PostgreSQL lag queries

postgres_exporter Custom Queries for Replication Lag The exact queries.yaml to expose replay-LSN-byte lag and heartbeat-seconds lag, how to wire --extend.query-path, the alerting PromQL, and why pg_last_xact_replay_timestamp() returns NULL on an idle primary along with the heartbeat-table fix.

PgBouncer pool saturation

Monitoring PgBouncer Pool Saturation with Prometheus Scraping SHOW POOLS, SHOW STATS, and SHOW LISTS through pgbouncer_exporter, the key series (cl_waiting, sv_active, maxwait), PromQL for saturation ratio and wait latency, and the alert thresholds that catch backpressure before clients time out.

FAQ

Why does replica lag read as zero right before an incident?

Two causes dominate. On an idle primary, pg_last_xact_replay_timestamp() stops advancing so the derived seconds-of-lag flatlines at zero even though nothing is being replicated. Separately, if the exporter itself dies, Prometheus keeps the last scraped sample until it goes stale, so a zero from five minutes ago looks current. Guard against both with a heartbeat table and an alert on the up metric.

Should exporters run centrally or next to each database?

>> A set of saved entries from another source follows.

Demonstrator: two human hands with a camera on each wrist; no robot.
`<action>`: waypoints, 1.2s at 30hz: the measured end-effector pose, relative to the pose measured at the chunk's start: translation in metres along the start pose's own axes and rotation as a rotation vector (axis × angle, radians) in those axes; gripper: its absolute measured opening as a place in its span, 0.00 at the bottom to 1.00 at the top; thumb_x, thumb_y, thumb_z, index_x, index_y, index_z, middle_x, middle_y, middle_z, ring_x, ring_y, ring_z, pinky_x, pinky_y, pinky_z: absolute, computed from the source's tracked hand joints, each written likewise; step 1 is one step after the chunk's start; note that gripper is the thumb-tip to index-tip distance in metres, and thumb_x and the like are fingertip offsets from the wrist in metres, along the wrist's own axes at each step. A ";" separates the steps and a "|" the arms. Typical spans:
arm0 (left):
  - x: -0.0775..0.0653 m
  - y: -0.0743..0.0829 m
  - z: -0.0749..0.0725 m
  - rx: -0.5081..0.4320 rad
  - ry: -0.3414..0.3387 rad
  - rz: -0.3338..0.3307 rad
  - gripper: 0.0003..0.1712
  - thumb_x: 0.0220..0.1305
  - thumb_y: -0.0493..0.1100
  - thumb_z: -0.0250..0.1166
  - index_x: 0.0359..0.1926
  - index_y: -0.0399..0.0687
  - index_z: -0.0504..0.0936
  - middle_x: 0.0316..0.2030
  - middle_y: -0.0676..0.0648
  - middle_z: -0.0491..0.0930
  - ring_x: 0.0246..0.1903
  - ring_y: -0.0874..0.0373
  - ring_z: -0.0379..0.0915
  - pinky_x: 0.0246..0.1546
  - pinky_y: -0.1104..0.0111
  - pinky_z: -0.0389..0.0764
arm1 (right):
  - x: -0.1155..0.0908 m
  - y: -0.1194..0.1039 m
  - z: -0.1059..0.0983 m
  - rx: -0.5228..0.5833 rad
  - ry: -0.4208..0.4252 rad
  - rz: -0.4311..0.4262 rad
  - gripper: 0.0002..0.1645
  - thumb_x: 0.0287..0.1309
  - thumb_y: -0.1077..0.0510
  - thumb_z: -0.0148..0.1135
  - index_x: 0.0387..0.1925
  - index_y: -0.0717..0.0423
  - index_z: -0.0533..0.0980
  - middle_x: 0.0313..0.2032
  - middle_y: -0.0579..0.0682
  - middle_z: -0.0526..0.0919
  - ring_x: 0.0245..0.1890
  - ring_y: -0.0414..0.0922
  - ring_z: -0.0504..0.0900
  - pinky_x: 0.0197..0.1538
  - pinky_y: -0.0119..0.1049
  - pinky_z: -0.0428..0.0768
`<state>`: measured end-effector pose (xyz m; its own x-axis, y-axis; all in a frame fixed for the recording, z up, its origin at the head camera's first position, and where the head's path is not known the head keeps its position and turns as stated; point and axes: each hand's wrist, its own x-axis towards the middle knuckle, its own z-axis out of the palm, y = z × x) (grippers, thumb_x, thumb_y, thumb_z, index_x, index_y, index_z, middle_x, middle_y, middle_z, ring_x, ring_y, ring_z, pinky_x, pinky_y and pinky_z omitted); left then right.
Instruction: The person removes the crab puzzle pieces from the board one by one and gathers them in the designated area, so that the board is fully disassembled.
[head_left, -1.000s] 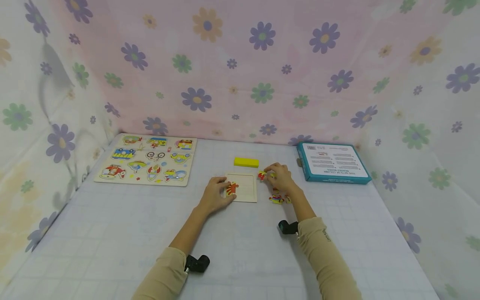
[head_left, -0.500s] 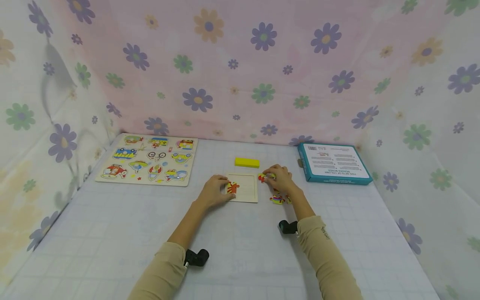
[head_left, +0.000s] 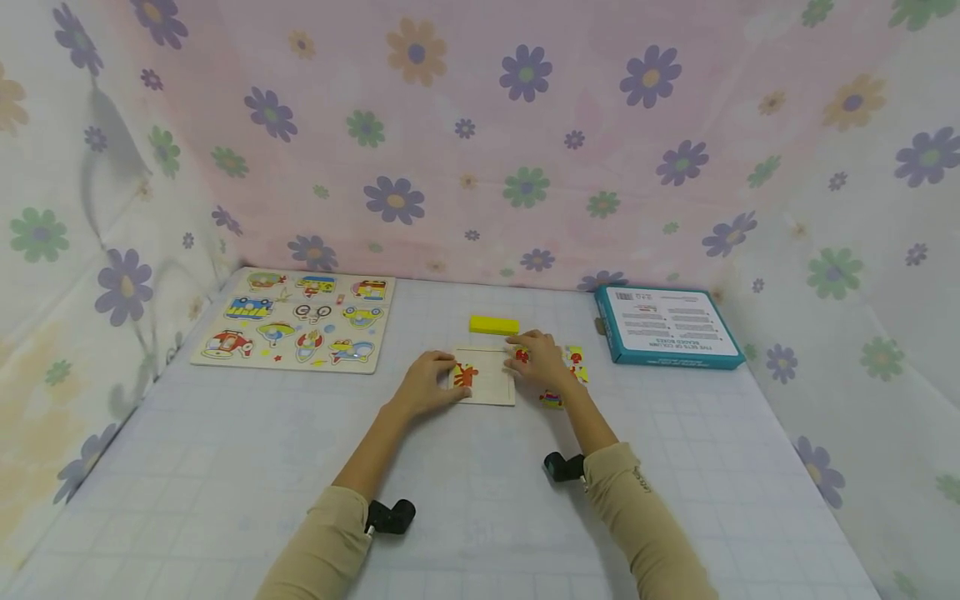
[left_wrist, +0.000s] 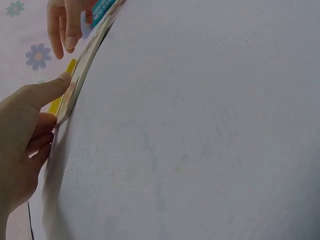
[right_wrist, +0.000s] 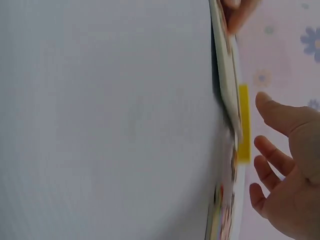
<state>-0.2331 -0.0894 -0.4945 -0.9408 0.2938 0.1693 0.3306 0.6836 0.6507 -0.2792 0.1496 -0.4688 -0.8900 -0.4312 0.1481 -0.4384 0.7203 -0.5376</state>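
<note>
A square wooden puzzle tray (head_left: 491, 382) lies at mid-table in the head view, with one orange-and-yellow puzzle piece (head_left: 463, 376) along its left side. My left hand (head_left: 426, 385) holds the tray's left side, thumb near the front and fingers toward the back. In the left wrist view its thumb (left_wrist: 52, 91) lies over the tray edge. My right hand (head_left: 540, 362) hovers by the tray's right edge; the right wrist view shows its fingers spread, holding nothing. Around it lie loose pieces: a red-and-yellow one (head_left: 521, 356), another (head_left: 577, 363) and a striped one (head_left: 551, 399), partly hidden.
Behind the tray lies a yellow block (head_left: 493, 325). A wooden vehicle puzzle board (head_left: 296, 321) is at the back left, and a teal box (head_left: 667, 327) at the back right. Flowered cloth (head_left: 480, 150) walls surround the table.
My right hand has come away from the red-and-yellow piece and moved left to the tray's right edge, uncovering pieces on the right. The left hand stays on the tray.
</note>
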 end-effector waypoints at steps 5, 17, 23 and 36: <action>0.001 0.000 -0.004 0.024 -0.040 0.005 0.36 0.49 0.53 0.73 0.53 0.33 0.78 0.54 0.40 0.75 0.58 0.45 0.67 0.62 0.57 0.64 | 0.003 -0.027 0.018 0.093 -0.085 -0.035 0.24 0.54 0.58 0.67 0.52 0.64 0.77 0.44 0.61 0.78 0.38 0.52 0.75 0.41 0.43 0.75; 0.003 0.000 -0.007 0.024 -0.081 0.024 0.35 0.48 0.49 0.74 0.53 0.31 0.77 0.55 0.38 0.74 0.59 0.44 0.66 0.63 0.55 0.64 | 0.009 -0.055 0.040 -0.078 -0.146 0.035 0.23 0.52 0.49 0.68 0.47 0.57 0.80 0.48 0.58 0.77 0.50 0.55 0.74 0.50 0.53 0.71; 0.002 -0.001 -0.004 -0.005 -0.084 -0.003 0.34 0.47 0.47 0.74 0.53 0.31 0.77 0.55 0.39 0.73 0.59 0.44 0.65 0.63 0.56 0.64 | 0.008 -0.050 0.043 0.105 -0.099 0.069 0.16 0.53 0.59 0.67 0.44 0.59 0.77 0.36 0.52 0.79 0.36 0.45 0.76 0.44 0.40 0.76; 0.003 -0.011 -0.003 -0.076 -0.025 0.099 0.28 0.47 0.52 0.74 0.44 0.38 0.81 0.50 0.38 0.76 0.56 0.42 0.68 0.61 0.54 0.65 | 0.006 -0.047 0.035 0.032 -0.069 0.008 0.20 0.54 0.63 0.63 0.50 0.66 0.78 0.42 0.59 0.83 0.41 0.51 0.79 0.46 0.45 0.77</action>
<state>-0.2395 -0.0980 -0.4986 -0.9015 0.3740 0.2176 0.4138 0.5982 0.6862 -0.2597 0.0935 -0.4718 -0.8823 -0.4626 0.0870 -0.4261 0.7064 -0.5652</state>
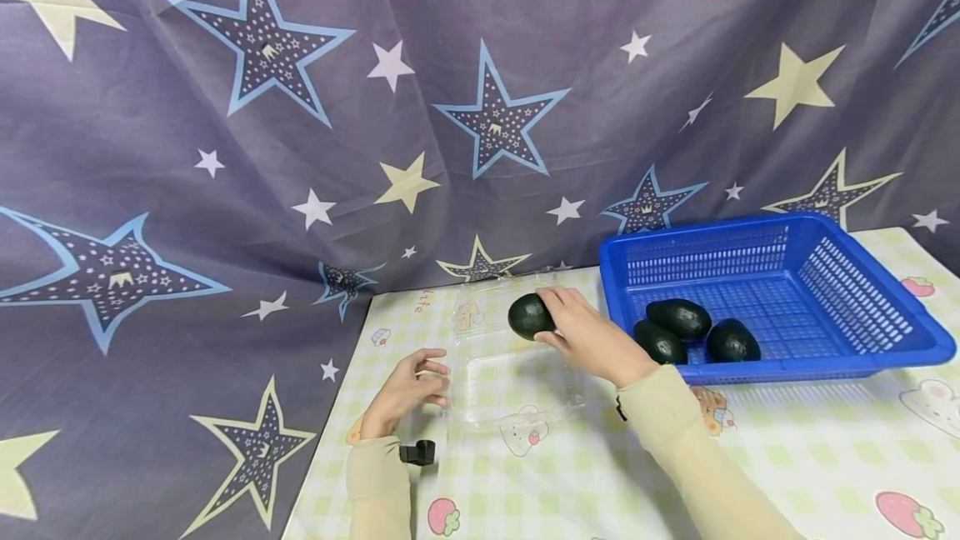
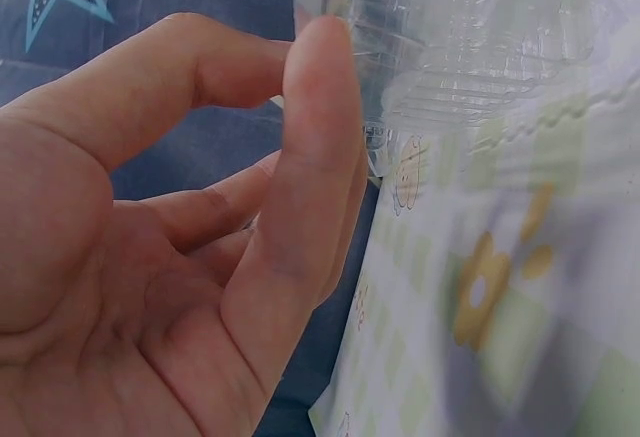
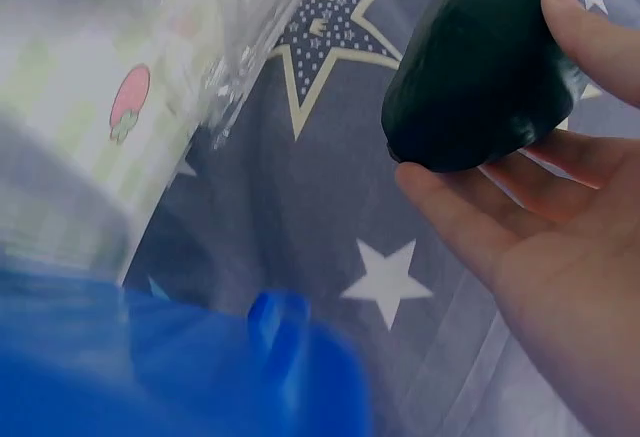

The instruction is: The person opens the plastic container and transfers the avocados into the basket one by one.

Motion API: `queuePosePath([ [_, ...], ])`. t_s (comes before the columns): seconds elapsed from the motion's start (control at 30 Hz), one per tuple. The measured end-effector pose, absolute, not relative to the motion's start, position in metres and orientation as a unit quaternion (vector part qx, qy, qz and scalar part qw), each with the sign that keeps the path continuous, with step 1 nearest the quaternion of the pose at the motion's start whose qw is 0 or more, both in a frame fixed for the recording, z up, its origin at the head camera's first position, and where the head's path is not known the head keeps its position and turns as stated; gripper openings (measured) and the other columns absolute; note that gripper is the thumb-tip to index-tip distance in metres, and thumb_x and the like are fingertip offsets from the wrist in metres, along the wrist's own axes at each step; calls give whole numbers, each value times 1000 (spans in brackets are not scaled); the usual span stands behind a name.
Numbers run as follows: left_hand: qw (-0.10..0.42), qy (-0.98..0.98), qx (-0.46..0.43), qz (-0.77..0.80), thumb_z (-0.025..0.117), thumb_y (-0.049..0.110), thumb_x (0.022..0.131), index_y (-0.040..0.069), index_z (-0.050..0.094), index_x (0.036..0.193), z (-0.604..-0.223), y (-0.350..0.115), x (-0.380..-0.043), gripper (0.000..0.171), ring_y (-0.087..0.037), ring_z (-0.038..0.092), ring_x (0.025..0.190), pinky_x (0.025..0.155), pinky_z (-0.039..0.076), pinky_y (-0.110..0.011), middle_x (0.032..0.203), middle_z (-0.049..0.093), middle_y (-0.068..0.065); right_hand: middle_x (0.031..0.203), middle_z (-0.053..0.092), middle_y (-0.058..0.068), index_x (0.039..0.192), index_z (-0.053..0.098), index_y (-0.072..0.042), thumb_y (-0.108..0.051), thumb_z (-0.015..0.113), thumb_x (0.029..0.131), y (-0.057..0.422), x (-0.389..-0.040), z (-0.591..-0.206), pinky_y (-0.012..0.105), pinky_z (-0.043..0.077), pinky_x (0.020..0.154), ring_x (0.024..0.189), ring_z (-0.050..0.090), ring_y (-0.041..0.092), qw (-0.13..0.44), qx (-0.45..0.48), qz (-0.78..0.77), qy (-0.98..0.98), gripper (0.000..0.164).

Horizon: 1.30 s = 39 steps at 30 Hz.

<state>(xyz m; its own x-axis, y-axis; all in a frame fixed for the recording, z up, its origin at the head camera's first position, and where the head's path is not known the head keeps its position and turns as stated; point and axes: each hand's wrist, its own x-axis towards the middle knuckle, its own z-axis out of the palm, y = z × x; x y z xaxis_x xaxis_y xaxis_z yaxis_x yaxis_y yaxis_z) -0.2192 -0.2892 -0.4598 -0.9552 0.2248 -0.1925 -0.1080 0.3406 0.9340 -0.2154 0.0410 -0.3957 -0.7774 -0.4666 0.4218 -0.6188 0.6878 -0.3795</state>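
Note:
An avocado [image 1: 531, 316], dark green and smooth, is in the grip of my right hand [image 1: 588, 332], above a clear plastic clamshell box [image 1: 517, 386]. In the right wrist view, thumb and fingers hold the avocado [image 3: 480, 67] from both sides. The box lies with its lid spread back toward the curtain. At its left edge is my left hand [image 1: 412, 390], fingers loosely bent and fingertips right at the rim. The left wrist view shows no object inside the curve of these fingers, with the clear plastic [image 2: 440, 77] just beyond them.
Right of the box stands a blue plastic basket [image 1: 825, 365] with three more avocados [image 1: 678, 319] in its near left corner. A checked cloth [image 1: 517, 490] covers the table. Behind it hangs a dark curtain [image 1: 570, 15] with stars.

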Motion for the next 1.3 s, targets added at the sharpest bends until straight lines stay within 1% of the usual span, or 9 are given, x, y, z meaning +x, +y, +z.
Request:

Co-locate each exporter with the node it scrapes. A central exporter that connects out to every replica cannot distinguish a dead database from a dead network path, and when it fails you lose visibility into the entire fleet at once. Running the exporter on the database host ties its up metric to that specific node’s reachability, which is exactly the signal you want.

How do I keep metric cardinality from exploding on a replica fleet?

Never put unbounded values such as query text, client IP, or LSN into label values. Keep labels to a small fixed set: role, cluster, az, and instance. Drop high-cardinality series at the scrape with metric_relabel_configs, and prefer a recording rule that aggregates away noisy labels over querying raw series in dashboards and alerts.